Out of the night that covers me,
      Black as the pit from pole to pole,
I thank whatever gods may be
      For my unconquerable soul.

In the fell clutch of circumstance
      I have not winced nor cried aloud.
Under the bludgeonings of chance
      My head is bloody, but unbowed.

Beyond this place of wrath and tears
      Looms but the Horror of the shade,
And yet the menace of the years
      Finds and shall find me unafraid.

It matters not how strait the gate,
      How charged with punishments the scroll,
I am the master of my fate,
      I am the captain of my soul.

That may be the freedom that we think that we crave, but it is unobtainable. It is what the ancients called 'hubris', defiance of God. We are human; we are created. There will always be limits. We can never be the masters or mistresses of our own fate.

But I would argue that there is a deeper freedom that we desire.

We long for the freedom to be at peace. At peace with the God who, deep down, we know exists. At peace with other people; at peace with creation and at peace with ourselves.

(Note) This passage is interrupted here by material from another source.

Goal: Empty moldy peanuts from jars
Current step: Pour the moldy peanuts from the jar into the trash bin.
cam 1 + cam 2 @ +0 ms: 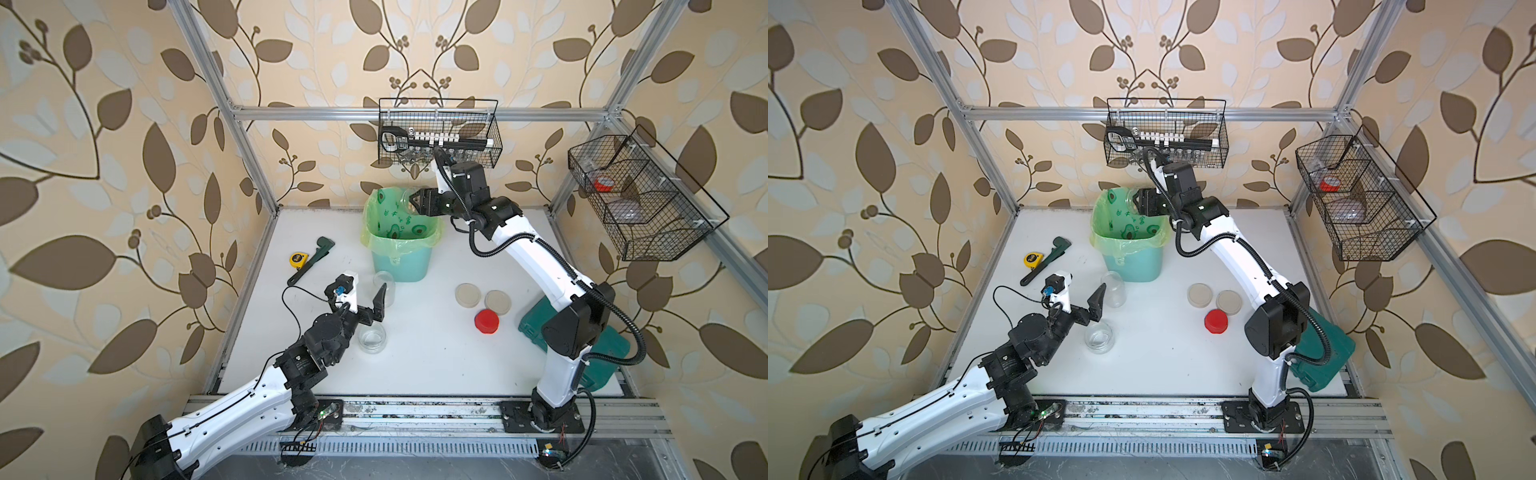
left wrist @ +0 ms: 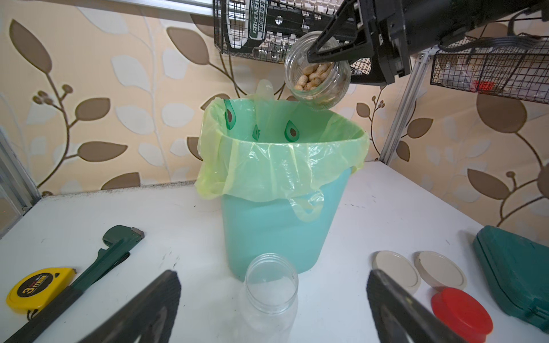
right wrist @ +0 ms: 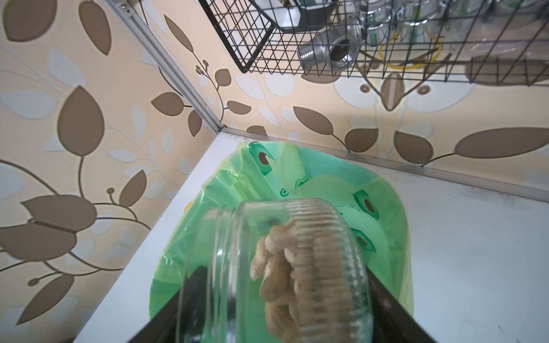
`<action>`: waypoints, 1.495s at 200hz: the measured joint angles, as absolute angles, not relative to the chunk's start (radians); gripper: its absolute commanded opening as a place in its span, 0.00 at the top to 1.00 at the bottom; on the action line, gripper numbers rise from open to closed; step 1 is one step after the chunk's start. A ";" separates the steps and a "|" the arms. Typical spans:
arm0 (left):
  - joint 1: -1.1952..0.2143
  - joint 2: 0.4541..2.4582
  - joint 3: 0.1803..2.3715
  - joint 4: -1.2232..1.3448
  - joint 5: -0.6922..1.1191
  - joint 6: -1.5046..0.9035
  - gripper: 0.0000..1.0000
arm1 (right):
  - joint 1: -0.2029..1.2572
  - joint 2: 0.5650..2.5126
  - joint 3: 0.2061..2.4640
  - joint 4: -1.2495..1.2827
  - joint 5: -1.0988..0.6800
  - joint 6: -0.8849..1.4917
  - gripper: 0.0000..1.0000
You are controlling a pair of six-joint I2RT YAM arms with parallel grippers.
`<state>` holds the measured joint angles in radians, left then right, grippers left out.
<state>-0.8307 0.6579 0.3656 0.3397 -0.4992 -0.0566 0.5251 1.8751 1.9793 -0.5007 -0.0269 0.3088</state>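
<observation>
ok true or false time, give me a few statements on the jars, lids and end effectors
1. The right end effector holds a jar with peanuts, tilted over the bin. True.
2. The red lid is on the tall jar. False: it lies on the table, and that jar is open and empty.
3. The left end effector grips the tall jar. False: it is open and the jar is ungripped.
4. Two beige lids lie side by side near the red lid. True.
</observation>
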 measured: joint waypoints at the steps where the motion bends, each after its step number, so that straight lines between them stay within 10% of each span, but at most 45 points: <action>1: -0.831 0.659 0.366 0.340 -0.499 -0.057 0.01 | 0.527 1.875 1.979 -0.501 -0.023 0.308 1.00; 299: -0.831 0.690 0.366 0.340 -0.496 -0.086 0.01 | 0.681 1.920 1.922 -0.423 0.406 -0.002 1.00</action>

Some of you may have watched the dramatization of Tolstoy’s War and Peace. One of the big themes is Count Bezukhov’s search for peace. He looks for it in wild living, in sex and drink, but does not find it. He looks for it in wealth, but he does not find it. He looks for it in free masonry and moral improvement, which one has to say was a great deal better than what came earlier, but he does not find it. He looks for it in a cause – to improve the life of the peasants on his estates, or in the attempt to kill Napoleon – but he does not find it. He does find it, but in a very different place. He is arrested and becomes a prisoner of war. One of the other prisoners is a peasant, Platon Karataev, who shares some bread with him, and tells him to enjoy the moment of eating. The peasant is a man who is at peace. At peace on the outside, in a situation in which he could never claim to be ‘master of his fate’, and at peace on the inside. What the TV series does not show – I suspect deliberately - is what for Tolstoy is key about Karataev. He has a deep and profound faith in Christ.

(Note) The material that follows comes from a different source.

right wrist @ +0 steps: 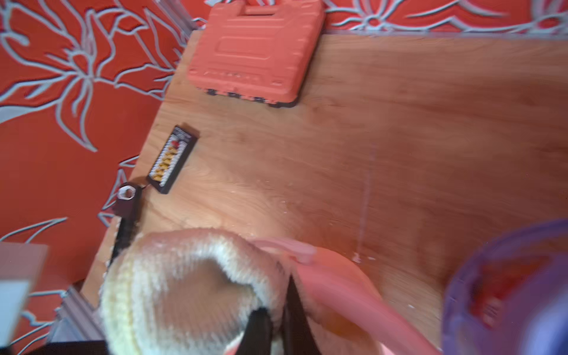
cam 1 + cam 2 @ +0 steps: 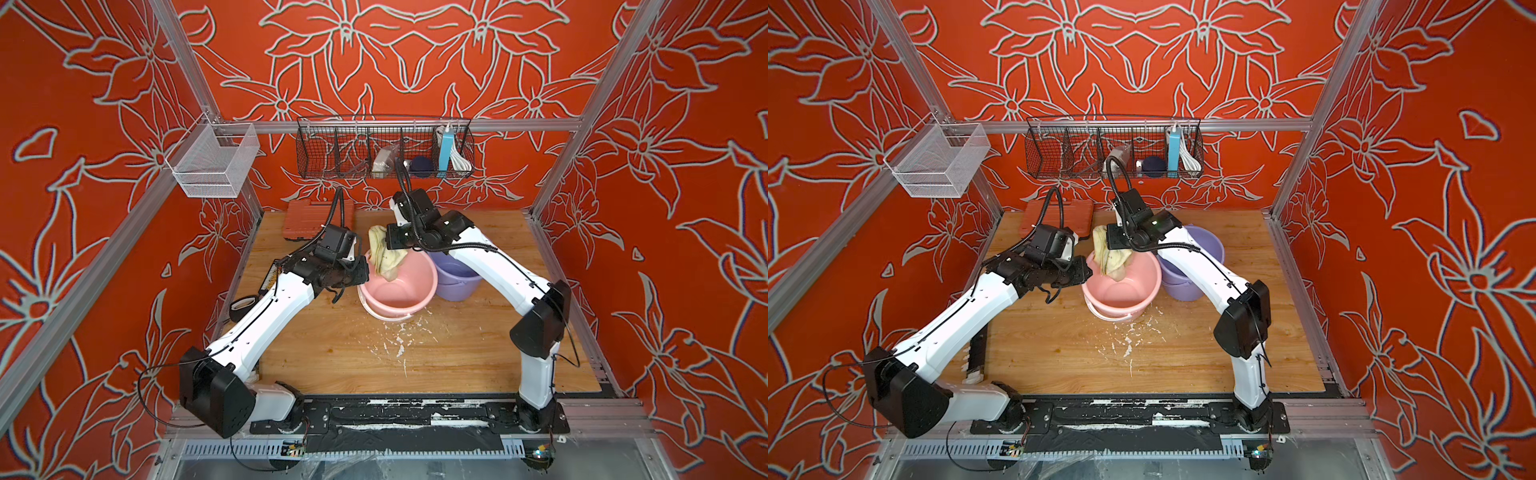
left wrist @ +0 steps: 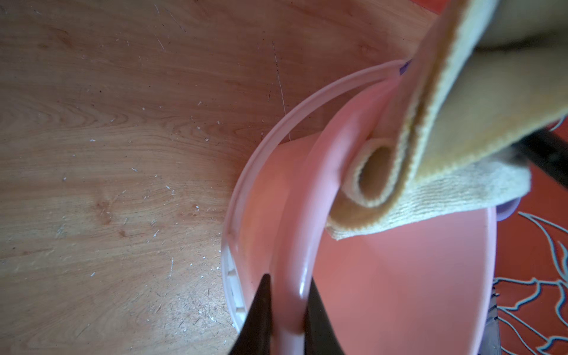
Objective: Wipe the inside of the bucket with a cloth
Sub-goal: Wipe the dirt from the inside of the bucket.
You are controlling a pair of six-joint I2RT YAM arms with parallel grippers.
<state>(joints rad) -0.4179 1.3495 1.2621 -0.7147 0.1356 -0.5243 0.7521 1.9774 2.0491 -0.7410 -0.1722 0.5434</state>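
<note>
A pink bucket stands mid-table, its mouth tipped toward the front. My left gripper is shut on its left rim; in the left wrist view the black fingers pinch the rim of the bucket. A yellowish cloth hangs over the far rim into the bucket, with my right gripper shut on its upper fold. In the right wrist view the gripper bites the fuzzy cloth beside the bucket rim.
A purple bucket stands right behind the pink one. An orange tool case lies at the back left. A bit holder lies near the left edge. White crumbs litter the wood. Wire baskets hang on the frame.
</note>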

I take communion to Michael. Some of you may know him. He used to come weekly to the 8am communion at St Mary’s. Michael has motor-neurons. It is working its way up his body and it has got to his shoulders. He is now unable to lift his hands. He jokes that the dog has more power than him. If the dog paws his arm down off the chair, then he is unable to lift it back on. But Michael is amazing. I don’t doubt that he has his very dark moments, but he is astonishingly at peace. He was telling me how, about 30 years ago, when he went into Woolpit church, God met with him. And when he was reading in Micah 5 about the coming king, and the prophet Micah says, ‘He will be our peace’, Michael said, ‘When I read it I suddenly realised what happened 30 years ago. I met the peace of God. And that peace has never left me’. I wonder, whether God in his mercy, gave Michael that gift of peace because He knew what Michael would have to go through.

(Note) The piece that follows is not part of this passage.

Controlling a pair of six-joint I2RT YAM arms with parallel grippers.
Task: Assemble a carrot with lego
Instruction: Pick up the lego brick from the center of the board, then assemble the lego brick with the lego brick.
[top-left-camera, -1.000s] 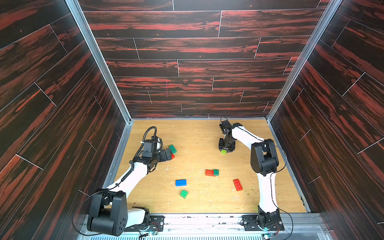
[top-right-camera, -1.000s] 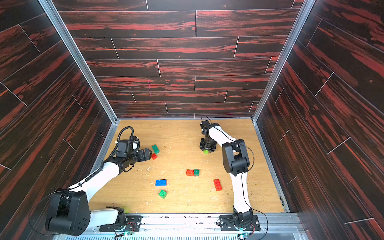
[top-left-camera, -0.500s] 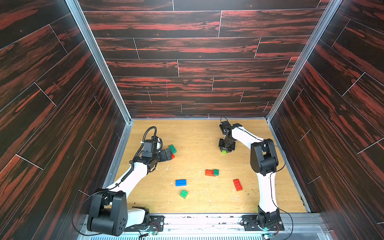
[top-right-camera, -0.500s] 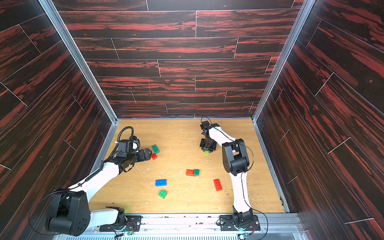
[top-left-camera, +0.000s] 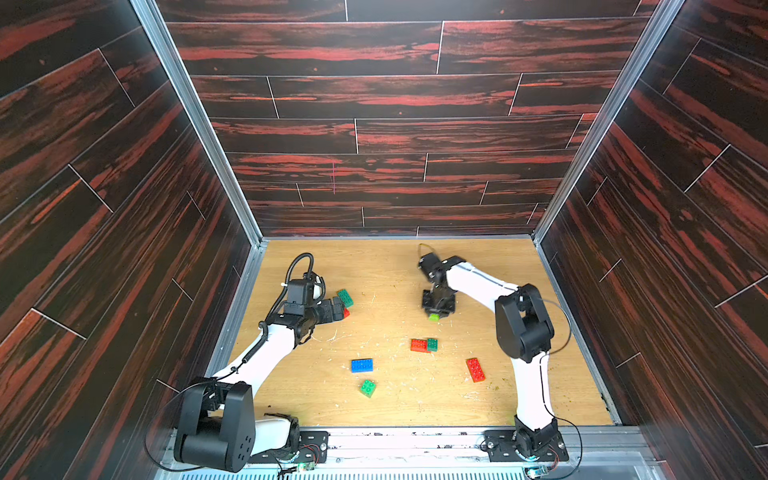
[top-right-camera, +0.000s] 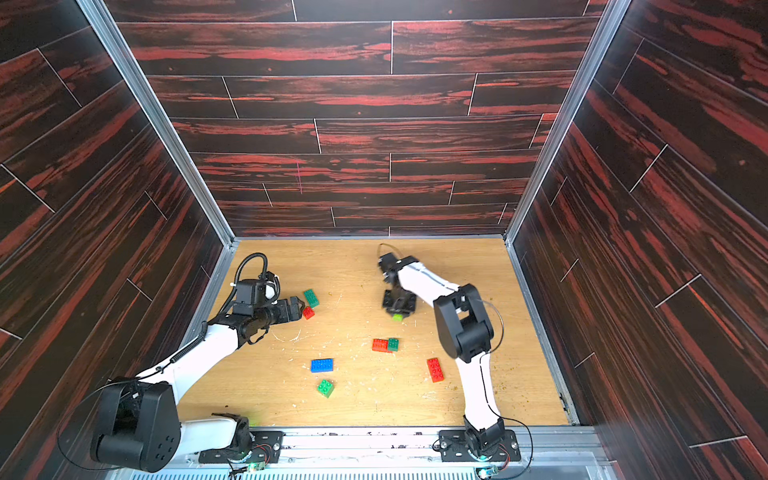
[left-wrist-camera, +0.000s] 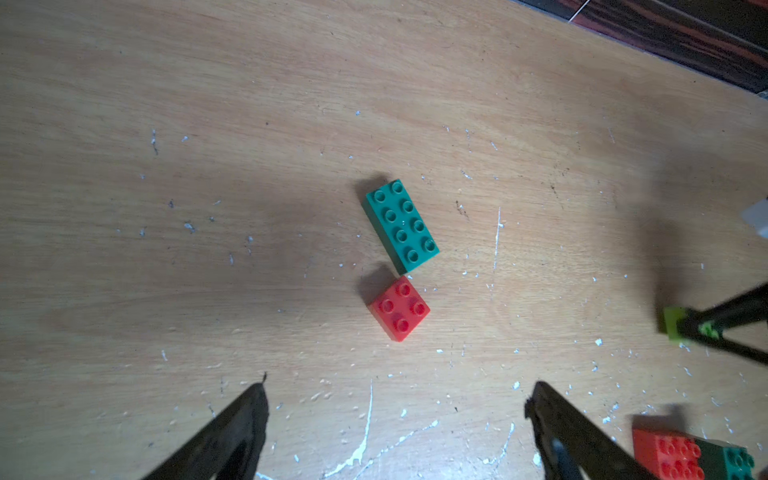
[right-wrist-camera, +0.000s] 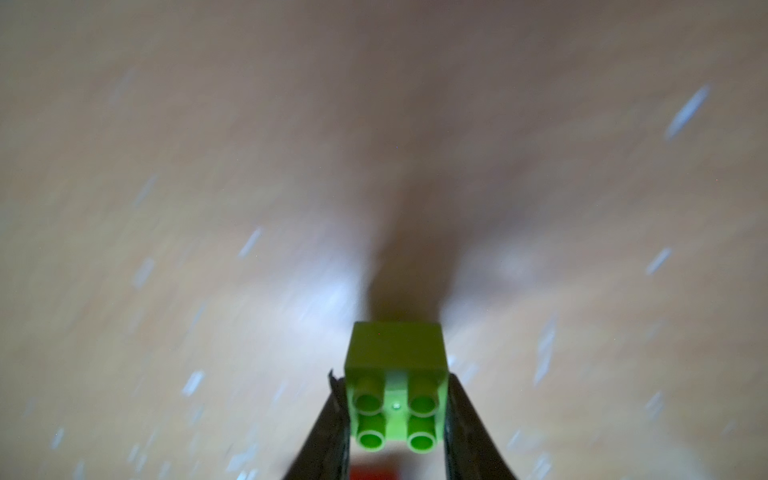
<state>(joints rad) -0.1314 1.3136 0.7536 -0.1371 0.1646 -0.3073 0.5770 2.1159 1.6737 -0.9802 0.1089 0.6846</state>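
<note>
no carrot stands yet; the lego (top-right-camera: 434, 369) lies scattered over the desk (top-left-camera: 395, 270), and only a red-green pair (top-left-camera: 424, 345) lies touching, joined or not i cannot tell. just behind the pair, the right end effector (top-left-camera: 436, 309) is clamped on a lime brick (right-wrist-camera: 395, 349), pinching two opposite side faces at its very tips, studs facing the wrist camera. that shallow hold is the main risk: pressed onto another brick off-centre, the lime brick would likely pivot in the grip or pop out, and it could knock the pair askew. the desk in that wrist view is blurred, so stud alignment is hard to judge. well left of the pair and farther back, the left end effector (left-wrist-camera: 397, 395) hangs wide apart, holding nothing, just short of a red square (left-wrist-camera: 399, 308) and a teal brick (left-wrist-camera: 401, 226) that nearly touch; closing on one may shove the other. a blue brick (top-left-camera: 362, 365) and a green brick (top-left-camera: 368, 387) lie front-left of the pair, a long red brick (top-left-camera: 475, 369) front-right, where a low sweep of either arm could scatter them.
</note>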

And the only way for the King to give us this peace, to set us free from the prisons inside us, from the walls that we build around us as we pursue status or significance or self-autonomy, from the muck that is in us, from sin and from death – was for him to take all of that into himself and to deal with it.
And this week, on Good Friday, we remember when he did that.
The one who was perfect became sin for us. The one who was and who can be the only one who really is the master of his fate, gave up his life to suffer and die for us. He was separated from God his Father, and he paid the price that we deserve to pay.

And the price has been paid. All that is left to us is to trust him; to receive his peace, his love, his forgiveness, the new identity he gives us as beloved sons and daughters of heaven, his presence to come and live in us and change us, and the hope that one day we will see him as he is and become like him.


So today we give thanks that it is the king who is coming to his royal city, to Jerusalem. This is the king who we worship and who we serve, the king before whom we lay our lives down; and we also give thanks that this is the king who came to lay down his life so that we might have peace.